(Saved entries)
■ ■ ■ ■ ■ ■ ■

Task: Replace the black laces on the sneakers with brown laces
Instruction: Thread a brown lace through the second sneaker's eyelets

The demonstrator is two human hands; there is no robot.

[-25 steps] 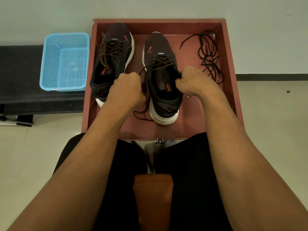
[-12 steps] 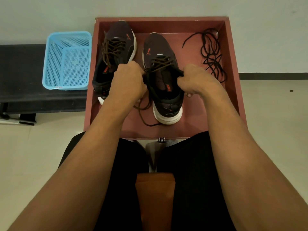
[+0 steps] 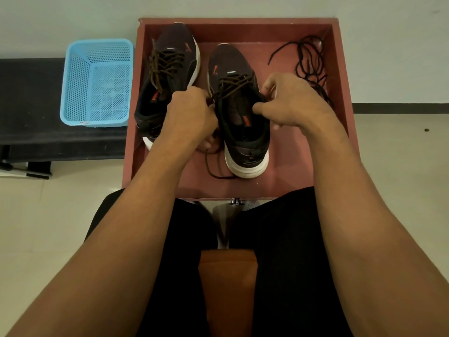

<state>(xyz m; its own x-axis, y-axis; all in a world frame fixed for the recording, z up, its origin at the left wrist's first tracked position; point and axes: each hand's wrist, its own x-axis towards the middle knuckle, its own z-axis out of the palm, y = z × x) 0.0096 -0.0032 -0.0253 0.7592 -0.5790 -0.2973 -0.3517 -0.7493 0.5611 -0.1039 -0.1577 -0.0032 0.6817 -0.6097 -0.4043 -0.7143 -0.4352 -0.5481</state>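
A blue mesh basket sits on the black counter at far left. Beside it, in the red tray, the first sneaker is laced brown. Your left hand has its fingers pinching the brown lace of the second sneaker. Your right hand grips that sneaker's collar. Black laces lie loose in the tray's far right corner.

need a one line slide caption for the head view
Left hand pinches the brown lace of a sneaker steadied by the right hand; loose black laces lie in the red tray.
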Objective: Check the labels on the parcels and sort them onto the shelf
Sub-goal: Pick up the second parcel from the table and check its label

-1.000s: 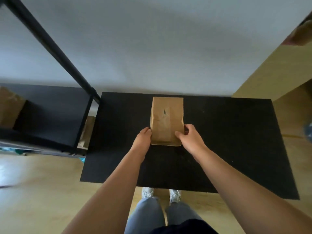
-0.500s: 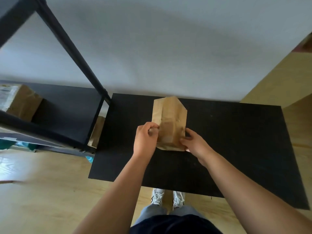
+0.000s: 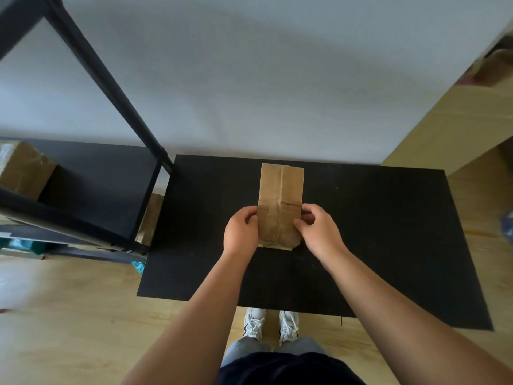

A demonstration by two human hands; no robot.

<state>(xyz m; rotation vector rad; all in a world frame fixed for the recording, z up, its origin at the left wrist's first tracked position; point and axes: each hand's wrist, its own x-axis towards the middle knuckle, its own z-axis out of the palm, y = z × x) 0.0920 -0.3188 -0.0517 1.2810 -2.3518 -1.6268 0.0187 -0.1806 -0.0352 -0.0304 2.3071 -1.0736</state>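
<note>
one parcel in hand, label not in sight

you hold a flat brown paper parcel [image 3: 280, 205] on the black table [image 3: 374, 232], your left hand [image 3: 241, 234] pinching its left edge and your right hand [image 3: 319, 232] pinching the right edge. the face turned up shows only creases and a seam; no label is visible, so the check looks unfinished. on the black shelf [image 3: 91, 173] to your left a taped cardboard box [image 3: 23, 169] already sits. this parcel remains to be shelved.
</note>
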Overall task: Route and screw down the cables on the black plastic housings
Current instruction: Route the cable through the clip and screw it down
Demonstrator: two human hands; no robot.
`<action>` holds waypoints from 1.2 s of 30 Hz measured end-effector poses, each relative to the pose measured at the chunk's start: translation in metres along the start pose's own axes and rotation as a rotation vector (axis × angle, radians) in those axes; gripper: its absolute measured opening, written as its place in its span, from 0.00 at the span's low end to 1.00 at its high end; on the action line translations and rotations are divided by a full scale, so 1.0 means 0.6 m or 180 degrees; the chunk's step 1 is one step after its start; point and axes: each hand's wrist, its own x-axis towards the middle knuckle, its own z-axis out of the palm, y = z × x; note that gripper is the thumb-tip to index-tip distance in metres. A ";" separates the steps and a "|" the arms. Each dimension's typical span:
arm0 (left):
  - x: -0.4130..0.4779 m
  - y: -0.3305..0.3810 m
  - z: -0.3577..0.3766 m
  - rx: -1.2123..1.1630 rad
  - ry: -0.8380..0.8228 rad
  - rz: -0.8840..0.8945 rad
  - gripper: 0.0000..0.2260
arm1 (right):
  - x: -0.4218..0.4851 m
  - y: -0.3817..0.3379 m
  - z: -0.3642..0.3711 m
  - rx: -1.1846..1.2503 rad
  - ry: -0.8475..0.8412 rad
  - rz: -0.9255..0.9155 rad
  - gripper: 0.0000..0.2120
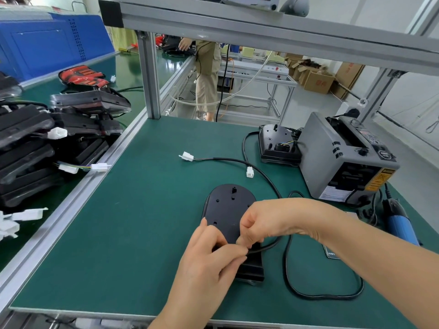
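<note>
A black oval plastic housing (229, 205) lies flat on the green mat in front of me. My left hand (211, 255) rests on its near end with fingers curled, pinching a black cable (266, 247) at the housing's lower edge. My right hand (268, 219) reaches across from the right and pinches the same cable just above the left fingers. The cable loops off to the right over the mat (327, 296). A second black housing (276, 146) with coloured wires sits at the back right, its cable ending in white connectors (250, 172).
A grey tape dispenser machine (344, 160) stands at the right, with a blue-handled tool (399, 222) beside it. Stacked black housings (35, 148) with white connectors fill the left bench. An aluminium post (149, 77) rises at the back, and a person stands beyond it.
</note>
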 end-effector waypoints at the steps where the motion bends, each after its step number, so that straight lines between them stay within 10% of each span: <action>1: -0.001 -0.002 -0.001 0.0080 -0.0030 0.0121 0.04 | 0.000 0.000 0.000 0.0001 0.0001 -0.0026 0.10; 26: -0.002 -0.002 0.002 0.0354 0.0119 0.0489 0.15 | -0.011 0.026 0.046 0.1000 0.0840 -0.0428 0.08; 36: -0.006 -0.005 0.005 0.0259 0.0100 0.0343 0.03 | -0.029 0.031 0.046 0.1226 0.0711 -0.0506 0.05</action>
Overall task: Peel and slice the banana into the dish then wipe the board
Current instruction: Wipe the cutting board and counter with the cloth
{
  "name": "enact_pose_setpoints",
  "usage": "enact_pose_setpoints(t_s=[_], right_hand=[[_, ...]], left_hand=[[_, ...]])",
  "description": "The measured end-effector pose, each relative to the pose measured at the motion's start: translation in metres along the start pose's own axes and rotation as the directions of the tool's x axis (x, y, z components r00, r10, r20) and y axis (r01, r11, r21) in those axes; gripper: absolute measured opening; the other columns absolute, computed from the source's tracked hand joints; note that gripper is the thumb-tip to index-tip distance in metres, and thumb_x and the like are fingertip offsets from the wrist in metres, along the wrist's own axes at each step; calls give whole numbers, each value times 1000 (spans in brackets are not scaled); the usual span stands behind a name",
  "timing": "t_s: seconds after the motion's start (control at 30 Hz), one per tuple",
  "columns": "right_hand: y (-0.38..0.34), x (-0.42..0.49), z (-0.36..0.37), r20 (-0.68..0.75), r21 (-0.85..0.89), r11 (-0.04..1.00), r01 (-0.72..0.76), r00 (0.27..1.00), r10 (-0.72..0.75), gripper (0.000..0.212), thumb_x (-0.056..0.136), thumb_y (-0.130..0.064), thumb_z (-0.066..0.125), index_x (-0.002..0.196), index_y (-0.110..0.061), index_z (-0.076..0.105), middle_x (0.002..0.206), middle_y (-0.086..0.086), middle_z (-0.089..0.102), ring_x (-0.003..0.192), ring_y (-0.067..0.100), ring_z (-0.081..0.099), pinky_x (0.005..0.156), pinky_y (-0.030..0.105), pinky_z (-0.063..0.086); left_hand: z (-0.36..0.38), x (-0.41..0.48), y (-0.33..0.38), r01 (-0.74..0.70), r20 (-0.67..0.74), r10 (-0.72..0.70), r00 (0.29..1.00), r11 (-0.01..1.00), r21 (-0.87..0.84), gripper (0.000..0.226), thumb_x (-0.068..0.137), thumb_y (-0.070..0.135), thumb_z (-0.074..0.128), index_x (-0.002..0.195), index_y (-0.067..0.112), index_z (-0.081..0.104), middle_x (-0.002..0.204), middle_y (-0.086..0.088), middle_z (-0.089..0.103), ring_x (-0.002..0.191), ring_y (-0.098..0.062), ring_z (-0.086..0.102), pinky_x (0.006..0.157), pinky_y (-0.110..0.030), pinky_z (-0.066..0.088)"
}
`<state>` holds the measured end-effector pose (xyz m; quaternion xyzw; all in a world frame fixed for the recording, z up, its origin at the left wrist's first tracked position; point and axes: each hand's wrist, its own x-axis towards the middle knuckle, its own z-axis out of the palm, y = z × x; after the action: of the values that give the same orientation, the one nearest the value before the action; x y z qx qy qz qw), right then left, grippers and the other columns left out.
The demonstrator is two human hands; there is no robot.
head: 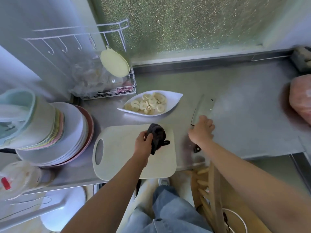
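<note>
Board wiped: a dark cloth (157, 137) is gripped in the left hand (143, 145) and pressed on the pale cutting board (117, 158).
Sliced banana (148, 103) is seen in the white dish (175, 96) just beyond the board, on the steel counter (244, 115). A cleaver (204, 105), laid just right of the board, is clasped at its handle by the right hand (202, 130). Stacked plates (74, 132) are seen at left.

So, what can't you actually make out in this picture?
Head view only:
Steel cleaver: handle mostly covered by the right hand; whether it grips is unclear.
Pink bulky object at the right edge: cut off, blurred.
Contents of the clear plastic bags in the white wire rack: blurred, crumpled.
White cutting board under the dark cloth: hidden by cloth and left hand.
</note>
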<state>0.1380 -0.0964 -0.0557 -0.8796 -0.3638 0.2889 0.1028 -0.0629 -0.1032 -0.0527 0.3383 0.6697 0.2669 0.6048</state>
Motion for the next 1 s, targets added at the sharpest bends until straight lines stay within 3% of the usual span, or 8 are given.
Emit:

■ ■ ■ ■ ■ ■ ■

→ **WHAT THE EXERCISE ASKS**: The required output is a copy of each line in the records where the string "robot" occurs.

→ **TASK SOLUTION**:
The demonstrator is two human hands; there is no robot.
A demonstration by two human hands; no robot.
Demonstrator: two human hands; no robot.
The demonstrator is two human hands; there is no robot.

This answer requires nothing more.